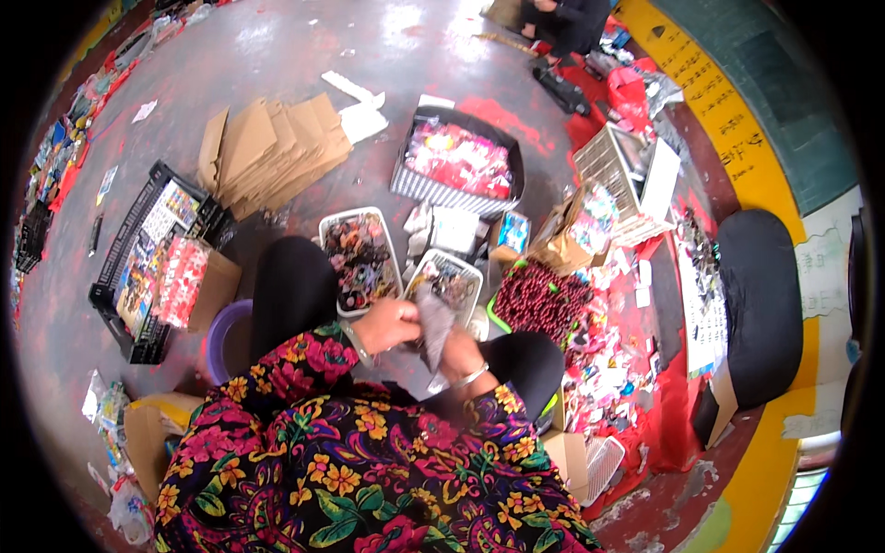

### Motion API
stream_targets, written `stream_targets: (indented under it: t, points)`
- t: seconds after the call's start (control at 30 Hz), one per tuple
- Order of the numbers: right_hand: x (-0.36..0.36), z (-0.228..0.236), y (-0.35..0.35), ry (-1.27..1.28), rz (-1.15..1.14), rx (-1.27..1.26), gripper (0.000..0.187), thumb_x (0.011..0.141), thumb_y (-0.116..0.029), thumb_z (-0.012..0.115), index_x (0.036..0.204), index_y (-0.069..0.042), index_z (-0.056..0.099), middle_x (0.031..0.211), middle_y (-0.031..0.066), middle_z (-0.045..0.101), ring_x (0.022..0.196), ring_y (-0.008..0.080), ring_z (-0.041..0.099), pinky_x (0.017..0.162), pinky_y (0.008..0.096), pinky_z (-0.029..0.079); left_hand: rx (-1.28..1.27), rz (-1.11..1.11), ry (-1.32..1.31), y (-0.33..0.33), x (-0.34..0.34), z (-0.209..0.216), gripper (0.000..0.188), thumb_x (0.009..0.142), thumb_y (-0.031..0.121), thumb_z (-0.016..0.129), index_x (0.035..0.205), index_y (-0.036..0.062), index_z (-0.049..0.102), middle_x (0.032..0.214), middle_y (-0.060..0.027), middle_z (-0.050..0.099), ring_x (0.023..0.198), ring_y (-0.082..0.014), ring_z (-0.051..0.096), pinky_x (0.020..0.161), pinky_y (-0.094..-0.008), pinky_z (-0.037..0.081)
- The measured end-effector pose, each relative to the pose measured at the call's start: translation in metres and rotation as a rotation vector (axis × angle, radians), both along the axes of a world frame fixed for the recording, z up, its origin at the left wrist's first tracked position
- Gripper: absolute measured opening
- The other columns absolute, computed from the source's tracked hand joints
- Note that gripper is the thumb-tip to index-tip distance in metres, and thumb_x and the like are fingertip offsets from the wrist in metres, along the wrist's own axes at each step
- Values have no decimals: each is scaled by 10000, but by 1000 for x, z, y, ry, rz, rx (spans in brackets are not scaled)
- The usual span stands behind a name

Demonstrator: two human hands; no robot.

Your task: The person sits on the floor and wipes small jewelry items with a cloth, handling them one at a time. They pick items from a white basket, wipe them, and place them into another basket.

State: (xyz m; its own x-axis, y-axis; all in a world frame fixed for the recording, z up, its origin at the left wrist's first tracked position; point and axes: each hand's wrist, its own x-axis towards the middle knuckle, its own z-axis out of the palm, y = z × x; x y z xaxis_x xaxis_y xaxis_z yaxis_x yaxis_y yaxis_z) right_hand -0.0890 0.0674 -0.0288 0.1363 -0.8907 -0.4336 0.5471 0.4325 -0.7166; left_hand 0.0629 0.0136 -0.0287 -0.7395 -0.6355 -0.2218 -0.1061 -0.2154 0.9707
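Note:
Between my hands, over my lap, hangs a limp grey piece of cloth or a soft pouch (434,319); which of the two I cannot tell. My right hand (460,356) grips its lower part, with the fingers partly hidden behind it. At its left edge my left hand (388,324) is closed, fingertips pinched together; what they hold is too small to make out. Just beyond the hands stand a white basket of small mixed pieces (473,301) and a larger white bin (392,241) filled with dark and coloured small items.
A green-rimmed container of dark red beads (544,293) sits to the right, beside scattered packets (604,369). Farther off are a striped box of pink packets (403,182) and flattened cardboard (277,152). Left are a black crate (112,309) and a purple tub (218,343). Another person (572,23) sits far away.

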Motion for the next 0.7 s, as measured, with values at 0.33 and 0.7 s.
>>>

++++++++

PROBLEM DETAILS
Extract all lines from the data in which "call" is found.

ANSWER
- t: seconds after the call's start (control at 30 Hz), one per tuple
- The measured end-effector pose, each relative to the pose measured at the call's start: translation in metres and rotation as a rotation vector (axis × angle, radians), both along the axes of a world frame fixed for the recording, z up, its origin at the left wrist's first tracked position

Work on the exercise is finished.